Она мягко смеется, в голосе слышатся легкие искорки.

– Ну зачем же мне такое? Зачем мне смерть Феликса? Ох, мой милый мальчик.

– Ты никогда не любила его. Ты хотела получить его деньги… Твоя карьера пошла вниз – об этом мне сообщила Фелисити Шор – ты вела себя слишком надменно в Лондоне, как примадонна, работы было все меньше, и ты отчаянно желала начать все сначала здесь, в Лос-Анджелесе. Поэтому ты вышла замуж за Феликса, удостоверилась, что его имущество перейдет тебе…

– Знаешь, я горжусь тобой. И всегда гордилась, если честно. Ты видишь то, что не видят другие. Эта твоя восприимчивость… – Она целует меня в макушку и убирает волосы от моего лица почти с грубостью, откидывая их назад.

– Но ты не стесняешься использовать меня, не так ли? – говорю я. – Ты безжалостна, Тильда… Когда я рассказала тебе про controllingmen.com, ты тут же поняла, как втянуть меня в это, велела Шарлотт зарегистрироваться, добавиться ко мне, чтобы все глубже и глубже вводить меня в эту одержимость, в навязчивую идею об опасных мужчинах и несчастных женщинах. Таким образом, я буду молчать о смерти Феликса. И ты еще и думала, что я соглашусь убить Люка для Шарлотт.

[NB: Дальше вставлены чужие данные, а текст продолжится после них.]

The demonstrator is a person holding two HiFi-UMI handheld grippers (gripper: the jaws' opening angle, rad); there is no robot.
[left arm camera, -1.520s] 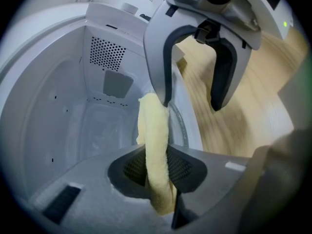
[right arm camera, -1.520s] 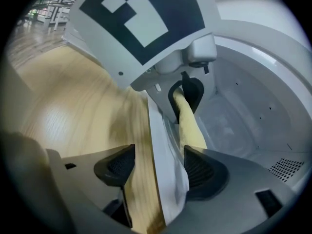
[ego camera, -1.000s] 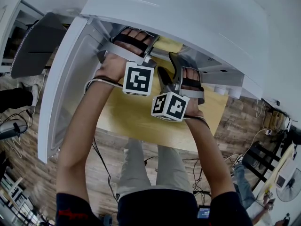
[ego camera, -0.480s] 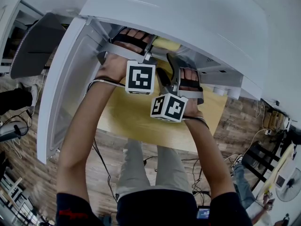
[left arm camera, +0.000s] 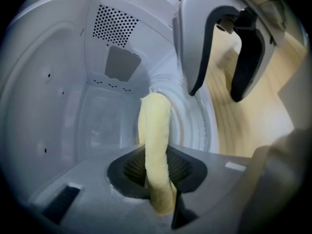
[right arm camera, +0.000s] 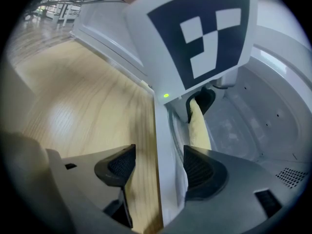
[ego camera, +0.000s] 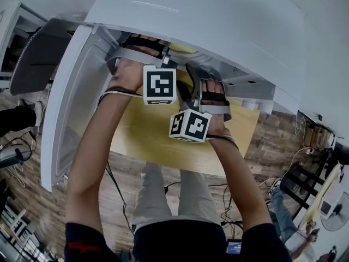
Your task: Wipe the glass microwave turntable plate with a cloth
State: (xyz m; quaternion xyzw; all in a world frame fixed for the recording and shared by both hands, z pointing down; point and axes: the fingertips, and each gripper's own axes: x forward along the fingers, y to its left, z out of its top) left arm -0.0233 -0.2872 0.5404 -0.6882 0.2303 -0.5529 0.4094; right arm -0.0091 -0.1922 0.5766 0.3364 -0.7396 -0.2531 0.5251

Ты просто собиралась скинуть свою часть сделки на меня, дурочку.

– О, ты не совсем верно все поняла. – Теперь она говорит это шепотом. – Шарлотт стала совсем психопаткой… Она хотела убивать, ее это захватило… Поэтому я знала, что если на убийство не пойдешь ты, то Люка убьет она, так или иначе. Особенной необходимости в его смерти не было, но она верила, что если мы обе потеряем близких, будем хранить тайну их смерти, то это свяжет нас навеки. И у нас обеих будут блистательные карьеры, общий успех. Этого она хотела. Она была дурой, Калли.

Отодвигаюсь, чтобы иметь возможность посмотреть ей в лицо, и она улыбается мне милейшей из улыбок.

– Шарлотт рассказывала тебе про Белль, про то, что она медсестра, и ты придумала идею с инъекциями.

– Я просто гений, не правда ли?

– Потом ты познакомила Феликса с Шарлотт, сказала, что она врач, будет колоть вам витамины. И что? Она пару раз приезжала на Керзон-стрит, так и представляю ее в белом халате, с волосами, убранными в хвост, с видом истинного профессионала, вкалывающую вам что-то безвредное, что бы это ни было… Ты просто приучала Феликса к тому, что Шарлотт имеет право делать ему инъекции. А когда он сказал, что собирается поехать на конференцию в тот отель, ты ухватилась за этот шанс. Сказала ему, что Шарлотт как раз неподалеку и может подъехать, сделать ему укол, и ему это будет полезно, поможет быть на высоте.